Dans cette tour le témoin resta avec Jeanne, et, pendant
tout le temps qu'elle y fut, il resta continuellement en sa
compagnie, pendant la journée ; mais, de nuit, elle avait des
femmes avec elle. Il se rappelle bien qu'en ce temps, où elle
fut dans ladite tour du Coudray, des hommes de haute condition vinrent plusieurs jours pour s'entretenir avec Jeanne ;
mais ce qu'ils faisaient ou disaient, il l'ignore, car toujours,
quand il voyait arriver ces hommes, le témoin se retirait ;
il ne sait qui étaient ces hommes.
Il dit en outre qu'en ce temps où Jeanne et lui se trouvaient
dans la tour, il la vit souvent à genoux, priant, à ce qu'il
lui semblait ; il ne put cependant saisir ce qu'elle disait, bien
qu'elle pleurât parfois. Ensuite Jeanne fut conduite en la
ville de Poitiers, puis ramenée en la ville de Tours, dans la maison d'une dénommée Lapau ; là le duc d'Alençon donna à Jeanne un cheval, que le témoin vit dans la maison de
cette Lapau. En cette ville de Tours, on dit et ordonna au
témoin d'être valet d'armes de Jeanne avec un certain Raymond ; et dès lors il fut toujours avec Jeanne, alla avec elle
toujours, en sa charge de valet d'armes, en la servant, tant à Blois qu'à Orléans, et jusqu'à ce qu'ils fussent parvenus
devant la ville de Paris.
Il dit en outre que Jeanne étant dans la ville de Tours on
lui donna une armure, et elle reçut alors du roi un état. De
la ville de Tours elle alla à celle de Blois, avec une compagnie
d'hommes d'armes du roi, et cette compagnie eut dès lors
grande confiance en elle. Jeanne resta avec les hommes d'armes dans cette ville pendant un certain temps, dont le
témoin ne se souvient pas ; on décida alors de quitter Blois
et d'aller dans la ville d'Orléans par la Sologne ; Jeanne
partit toute armée, avec la compagnie d'hommes d'armes, auxquels elle recommandait toujours d'avoir grande confiance en Dieu et de confesser leurs péchés. Et dans cette
compagnie le témoin vit Jeanne recevoir le sacrement de
l'eucharistie.
Il dit en outre qu'étant arrivés à proximité d'Orléans, du
côté de la Sologne, Jeanne, le témoin et plusieurs autres
furent conduits au-delà de l'eau, du côté de la cité d'Orléans
et de là entrèrent dans la ville. Le témoin ajoute que Jeanne
fut très meurtrie en venant jusqu'à Orléans, car elle avait
couché toute armée la nuit précédant son départ de Blois.

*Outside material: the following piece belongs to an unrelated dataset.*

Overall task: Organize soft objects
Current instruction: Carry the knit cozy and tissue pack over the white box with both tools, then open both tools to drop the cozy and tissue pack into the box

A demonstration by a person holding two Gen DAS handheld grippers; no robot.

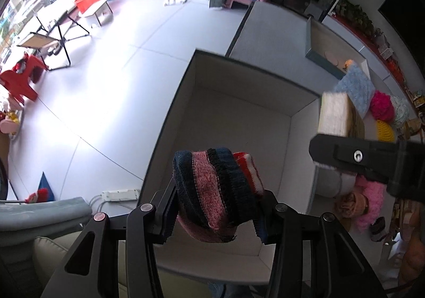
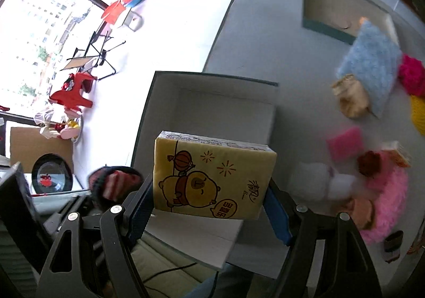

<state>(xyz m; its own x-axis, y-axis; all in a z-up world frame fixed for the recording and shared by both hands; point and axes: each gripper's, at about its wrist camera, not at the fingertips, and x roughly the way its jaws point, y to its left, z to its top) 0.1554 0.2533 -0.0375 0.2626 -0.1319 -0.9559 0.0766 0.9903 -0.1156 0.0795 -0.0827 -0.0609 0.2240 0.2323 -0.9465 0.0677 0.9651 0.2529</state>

A Orléans Jeanne fut hébergée dans la maison du trésorier (2),
devant la porte Bannier ; et dans cette maison, comme le
vit le témoin, elle reçut le sacrement de l'eucharistie.
Il dit aussi que, le lendemain de son entrée à Orléans, Jeanne
alla voir le seigneur bâtard d'Orléans, et s'entretint avec lui ;
au retour elle était très irritée, car, disait-elle, il avait été
décidé pour ce jour-là de ne pas partir à l'assaut. Néanmoins
elle se rendit à un retranchement, que les gens d'armes du
roi tenaient contre le retranchement des Anglais ; et là Jeanne
parla aux Anglais se trouvant dans l'autre retranchement,
leur disant de s'en aller, au nom du Christ, sinon elle les
chasserait ; un dénommé le bâtard de Grandville lança alors
plusieurs injures à Jeanne, lui demandant si elle voulait
qu'ils se rendissent à une femme, et appelant les Français
se trouvant avec Jeanne « maqueraux mécréants ». Cela fait,
Jeanne revint à son logis et monta dans sa chambre, et le
témoin qui parle croyait qu'elle allait dormir. Mais très peu
après elle descendit et dit ces paroles au témoin : « Ah ! sanglant
garçon, vous ne me diriez pas que le sang de France fût
répandu! », en lui ordonnant d'aller chercher son cheval;
entre-temps elle se fit armer par la maîtresse de maison et sa
fille ; lorsque le témoin revint, ayant préparé son cheval, il
trouva Jeanne déjà armée ; elle dit alors au témoin d'aller
chercher son étendard, qui était resté en haut ; et le témoin
le lui remit par la fenêtre. Ayant saisi son étendard, Jeanne
se précipita vers la porte de Bourgogne ; l'hôtesse dit alors
au témoin de la suivre, ce qu'il fit. Il y avait à ce moment
une attaque, ou escarmouche, du côté de Saint-Loup, et au
cours de cette attaque le retranchement fut pris ; Jeanne
rencontra quelques Français blessés, ce qui l'indigna. Les
Anglais se préparaient à la défensive, lorsque Jeanne arriva en hâte contre eux ; aussitôt que les Français virent Jeanne, ils se mirent à crier et s'emparèrent de la bastille, ou fortin,
de Saint-Loup. Il a entendu dire que certains hommes
d'Église, ayant revêtu leurs habits ecclésiastiques, vinrent au devant
de Jeanne ; celle-ci les reçut, ne souffrit pas qu'on
leur fît le moindre mal et les fit conduire à son logis, les
autres Anglais étant tués par les gens de la ville d'Orléans.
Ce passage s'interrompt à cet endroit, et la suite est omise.